--- Problem ---
Recreate the entire listing that appears below, exactly.

--- Data for analysis ---
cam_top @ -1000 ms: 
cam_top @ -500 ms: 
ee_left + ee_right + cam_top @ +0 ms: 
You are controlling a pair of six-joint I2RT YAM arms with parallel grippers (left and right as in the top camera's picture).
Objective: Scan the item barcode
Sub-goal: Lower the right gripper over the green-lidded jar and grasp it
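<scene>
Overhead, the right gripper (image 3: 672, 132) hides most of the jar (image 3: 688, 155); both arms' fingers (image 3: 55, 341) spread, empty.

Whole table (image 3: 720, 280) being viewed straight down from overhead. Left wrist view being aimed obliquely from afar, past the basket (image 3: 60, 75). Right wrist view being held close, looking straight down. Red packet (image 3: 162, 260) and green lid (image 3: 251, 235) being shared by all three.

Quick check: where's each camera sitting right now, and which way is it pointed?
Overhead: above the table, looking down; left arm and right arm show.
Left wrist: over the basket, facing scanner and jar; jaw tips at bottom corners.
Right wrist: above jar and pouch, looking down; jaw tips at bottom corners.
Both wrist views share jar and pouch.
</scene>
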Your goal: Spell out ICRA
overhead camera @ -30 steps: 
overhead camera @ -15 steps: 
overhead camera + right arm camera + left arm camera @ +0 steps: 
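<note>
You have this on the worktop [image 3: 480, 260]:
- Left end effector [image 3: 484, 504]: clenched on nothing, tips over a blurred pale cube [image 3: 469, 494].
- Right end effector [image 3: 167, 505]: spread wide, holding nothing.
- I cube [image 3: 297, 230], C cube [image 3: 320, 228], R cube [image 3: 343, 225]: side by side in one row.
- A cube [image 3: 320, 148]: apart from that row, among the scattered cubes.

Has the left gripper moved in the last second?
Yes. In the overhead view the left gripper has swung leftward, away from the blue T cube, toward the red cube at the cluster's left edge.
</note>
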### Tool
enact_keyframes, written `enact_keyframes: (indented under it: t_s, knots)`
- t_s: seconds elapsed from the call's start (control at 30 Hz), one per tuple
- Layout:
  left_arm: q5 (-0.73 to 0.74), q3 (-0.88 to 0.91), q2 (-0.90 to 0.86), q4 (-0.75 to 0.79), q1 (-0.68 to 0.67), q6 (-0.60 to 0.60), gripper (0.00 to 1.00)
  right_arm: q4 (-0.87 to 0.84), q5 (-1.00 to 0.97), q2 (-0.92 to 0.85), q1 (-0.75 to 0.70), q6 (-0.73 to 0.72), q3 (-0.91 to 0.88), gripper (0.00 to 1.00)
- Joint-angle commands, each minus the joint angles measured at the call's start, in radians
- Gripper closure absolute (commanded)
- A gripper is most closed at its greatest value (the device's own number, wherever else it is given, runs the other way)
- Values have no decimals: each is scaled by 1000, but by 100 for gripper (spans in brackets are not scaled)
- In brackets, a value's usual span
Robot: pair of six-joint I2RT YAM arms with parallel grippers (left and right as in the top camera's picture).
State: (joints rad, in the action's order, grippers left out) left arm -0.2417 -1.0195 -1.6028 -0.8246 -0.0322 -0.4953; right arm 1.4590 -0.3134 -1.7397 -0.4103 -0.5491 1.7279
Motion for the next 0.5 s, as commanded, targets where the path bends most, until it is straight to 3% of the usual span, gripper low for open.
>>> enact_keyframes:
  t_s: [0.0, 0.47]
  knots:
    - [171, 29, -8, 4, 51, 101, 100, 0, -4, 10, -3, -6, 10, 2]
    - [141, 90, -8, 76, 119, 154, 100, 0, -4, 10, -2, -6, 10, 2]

--- Reply to the task ---
cam_top @ -1000 ms: 
cam_top @ -500 ms: 
ee_left + ee_right + cam_top @ +0 ms: 
You are controlling a pair of six-joint I2RT YAM arms with parallel grippers (left and right as in the top camera's picture).
Objective: Scan the item barcode
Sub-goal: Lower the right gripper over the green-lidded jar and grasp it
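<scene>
Overhead, the right gripper (image 3: 672, 132) hides most of the jar (image 3: 688, 155); both arms' fingers (image 3: 55, 341) spread, empty.

Whole table (image 3: 720, 280) being viewed straight down from overhead. Left wrist view being aimed obliquely from afar, past the basket (image 3: 60, 75). Right wrist view being held close, looking straight down. Red packet (image 3: 162, 260) and green lid (image 3: 251, 235) being shared by all three.

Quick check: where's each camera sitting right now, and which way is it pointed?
Overhead: above the table, looking down; left arm and right arm show.
Left wrist: over the basket, facing scanner and jar; jaw tips at bottom corners.
Right wrist: above jar and pouch, looking down; jaw tips at bottom corners.
Both wrist views share jar and pouch.
</scene>
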Your goal: Spell out ICRA
overhead camera @ -30 steps: 
overhead camera @ -15 steps: 
overhead camera + right arm camera + left arm camera @ +0 steps: 
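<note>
You have this on the worktop [image 3: 480, 260]:
- Left end effector [image 3: 484, 504]: clenched on nothing, tips over a blurred pale cube [image 3: 469, 494].
- Right end effector [image 3: 167, 505]: spread wide, holding nothing.
- I cube [image 3: 297, 230], C cube [image 3: 320, 228], R cube [image 3: 343, 225]: side by side in one row.
- A cube [image 3: 320, 148]: apart from that row, among the scattered cubes.

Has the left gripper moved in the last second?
Yes. In the overhead view the left gripper has swung leftward, away from the blue T cube, toward the red cube at the cluster's left edge.
</note>
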### Tool
enact_keyframes, written `enact_keyframes: (indented under it: t_s, knots)`
- t_s: seconds elapsed from the call's start (control at 30 Hz), one per tuple
- Layout:
  left_arm: q5 (-0.73 to 0.74), q3 (-0.88 to 0.91), q2 (-0.90 to 0.86), q4 (-0.75 to 0.79), q1 (-0.68 to 0.67), q6 (-0.60 to 0.60), gripper (0.00 to 1.00)
  right_arm: q4 (-0.87 to 0.84), q5 (-1.00 to 0.97), q2 (-0.92 to 0.85), q1 (-0.75 to 0.70), q6 (-0.73 to 0.72), q3 (-0.91 to 0.88), gripper (0.00 to 1.00)
- Joint-angle commands, each minus the joint angles measured at the call's start, in radians
- Gripper closure absolute (commanded)
- A gripper is most closed at its greatest value (the device's own number, wherever else it is given, runs the other way)
- Values have no decimals: each is scaled by 1000, but by 100 for gripper (spans in brackets are not scaled)
- In brackets, a value's usual span
Robot: pair of six-joint I2RT YAM arms with parallel grippers (left and right as in the top camera's picture).
State: (joints rad, in the action's order, grippers left out) left arm -0.2417 -1.0195 -1.6028 -0.8246 -0.0322 -0.4953; right arm 1.4590 -0.3134 -1.7397 -0.4103 -0.5491 1.7279
Motion for the next 0.5 s, as commanded, targets where the path bends most, until it is straight to 3% of the usual span, gripper low for open.
>>> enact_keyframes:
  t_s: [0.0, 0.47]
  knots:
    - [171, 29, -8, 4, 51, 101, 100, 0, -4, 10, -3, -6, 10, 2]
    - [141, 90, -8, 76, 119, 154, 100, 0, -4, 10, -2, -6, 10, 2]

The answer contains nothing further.